I cannot work out why the following works:

import re
text = "Follow up on the new sales *order*. Do not consider the cancelled *order*"
pattern = re.compile(r'\*(.*?)\*')
print("Before substitution: ", text)
text = pattern.sub(r"<b>\g<1><\\b>", text)
print("After substitution: ", text)
but the following generates a "bad escape \g" error:

import re
text = "Follow up on the new sales *order*. Do not consider the cancelled *order*"
pattern = re.compile(r'\*(.*?)\*')
print("Before substitution: ", text)
transform_pattern = re.compile(r"<b>\g<1><\\b>")
text = pattern.sub(transform_pattern, text)

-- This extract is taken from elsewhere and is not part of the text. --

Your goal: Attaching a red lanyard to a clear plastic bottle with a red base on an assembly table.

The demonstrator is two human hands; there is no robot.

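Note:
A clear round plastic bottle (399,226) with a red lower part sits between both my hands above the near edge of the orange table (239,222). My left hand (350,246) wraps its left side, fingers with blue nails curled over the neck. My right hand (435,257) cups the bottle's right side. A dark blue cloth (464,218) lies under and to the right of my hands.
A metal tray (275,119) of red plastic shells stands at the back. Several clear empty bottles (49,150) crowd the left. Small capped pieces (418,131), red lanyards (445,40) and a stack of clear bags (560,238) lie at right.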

print("After substitution: ", text)
Any suggestions?
Thanks
Well, the reason is that \g is not a valid escape sequence... Big Grin

Seriously, in the line:
text = pattern.sub(r"<b>\g<1><\\b>", text)

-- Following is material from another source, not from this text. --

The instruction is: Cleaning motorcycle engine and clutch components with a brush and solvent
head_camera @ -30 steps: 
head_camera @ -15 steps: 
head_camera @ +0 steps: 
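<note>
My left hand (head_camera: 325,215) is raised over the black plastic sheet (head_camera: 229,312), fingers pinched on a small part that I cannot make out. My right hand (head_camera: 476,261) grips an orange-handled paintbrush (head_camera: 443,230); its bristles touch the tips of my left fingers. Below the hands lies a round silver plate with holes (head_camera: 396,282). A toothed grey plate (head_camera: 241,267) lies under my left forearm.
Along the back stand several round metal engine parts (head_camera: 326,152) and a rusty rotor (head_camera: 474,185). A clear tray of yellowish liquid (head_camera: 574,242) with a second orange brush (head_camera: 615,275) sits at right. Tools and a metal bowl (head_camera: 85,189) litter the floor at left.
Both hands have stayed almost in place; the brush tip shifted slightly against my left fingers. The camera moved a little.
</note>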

The r-string is not a regex, is used as a raw-string, to avoid the backslash hell... otherwise you need to use "<b>\\g<l><\\\\b>".
This is more evident if you do not split the compile and the sub phases:
#      re.sub(pattern, replacement, text)
text = re.sub(r'\*(.*?)\*', r"<b>\g<1><\\b>", text)
In your second example you are trying to interpret '<b>\g<1><\\b>' as a regular expression:
transform_pattern = re.compile(r"<b>\g<1><\\b>")
And in that context \g is not valid.